>>>>

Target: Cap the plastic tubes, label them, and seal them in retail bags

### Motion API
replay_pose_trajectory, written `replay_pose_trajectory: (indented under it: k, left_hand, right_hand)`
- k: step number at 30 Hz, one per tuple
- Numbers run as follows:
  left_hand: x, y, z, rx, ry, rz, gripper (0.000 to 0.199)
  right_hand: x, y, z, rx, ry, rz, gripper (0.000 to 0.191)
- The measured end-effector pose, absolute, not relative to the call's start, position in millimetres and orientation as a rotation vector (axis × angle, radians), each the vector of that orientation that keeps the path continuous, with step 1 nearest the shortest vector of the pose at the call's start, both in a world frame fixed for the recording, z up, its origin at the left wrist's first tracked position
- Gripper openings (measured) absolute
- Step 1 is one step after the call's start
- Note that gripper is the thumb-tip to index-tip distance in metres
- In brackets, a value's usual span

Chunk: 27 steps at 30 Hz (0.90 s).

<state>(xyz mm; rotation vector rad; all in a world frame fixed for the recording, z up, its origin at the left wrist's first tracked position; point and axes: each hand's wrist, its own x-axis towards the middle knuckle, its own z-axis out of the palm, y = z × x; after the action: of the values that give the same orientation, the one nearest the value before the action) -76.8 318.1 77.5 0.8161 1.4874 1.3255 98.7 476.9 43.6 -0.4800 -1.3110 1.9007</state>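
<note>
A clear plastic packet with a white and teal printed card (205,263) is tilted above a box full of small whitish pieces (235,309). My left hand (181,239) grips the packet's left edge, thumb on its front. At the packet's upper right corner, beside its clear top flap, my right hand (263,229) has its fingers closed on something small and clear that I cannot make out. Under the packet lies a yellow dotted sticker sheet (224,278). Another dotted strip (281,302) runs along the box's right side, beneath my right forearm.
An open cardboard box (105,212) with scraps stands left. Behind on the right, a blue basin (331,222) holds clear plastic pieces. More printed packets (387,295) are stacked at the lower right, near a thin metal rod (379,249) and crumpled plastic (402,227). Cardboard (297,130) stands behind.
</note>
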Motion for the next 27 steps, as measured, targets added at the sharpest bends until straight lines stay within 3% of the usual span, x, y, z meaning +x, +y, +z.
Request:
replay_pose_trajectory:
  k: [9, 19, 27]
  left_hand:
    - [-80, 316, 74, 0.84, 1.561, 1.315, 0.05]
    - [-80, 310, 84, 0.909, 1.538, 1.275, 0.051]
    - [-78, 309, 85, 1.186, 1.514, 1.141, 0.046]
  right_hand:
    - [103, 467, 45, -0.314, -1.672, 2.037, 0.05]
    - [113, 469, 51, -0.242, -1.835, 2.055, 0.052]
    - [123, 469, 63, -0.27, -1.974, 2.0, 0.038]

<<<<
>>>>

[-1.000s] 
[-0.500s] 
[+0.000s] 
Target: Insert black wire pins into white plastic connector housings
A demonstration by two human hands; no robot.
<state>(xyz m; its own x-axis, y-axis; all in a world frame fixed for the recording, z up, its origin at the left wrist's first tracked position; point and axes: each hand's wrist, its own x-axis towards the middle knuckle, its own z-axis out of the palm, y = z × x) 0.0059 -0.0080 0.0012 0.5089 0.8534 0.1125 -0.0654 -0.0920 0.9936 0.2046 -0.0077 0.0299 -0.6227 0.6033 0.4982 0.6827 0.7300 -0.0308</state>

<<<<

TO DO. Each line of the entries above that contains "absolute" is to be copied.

REPLY TO THE EXERCISE.
- The measured end-effector pose, absolute, not relative to the call's start, position in millimetres and orientation as a rotation vector (axis × angle, radians), each the vector of that orientation that keeps the path continuous, with step 1 nearest the shortest vector of the pose at the call's start, both in a world frame fixed for the recording, z up, its origin at the left wrist's first tracked position
- Gripper openings (measured) absolute

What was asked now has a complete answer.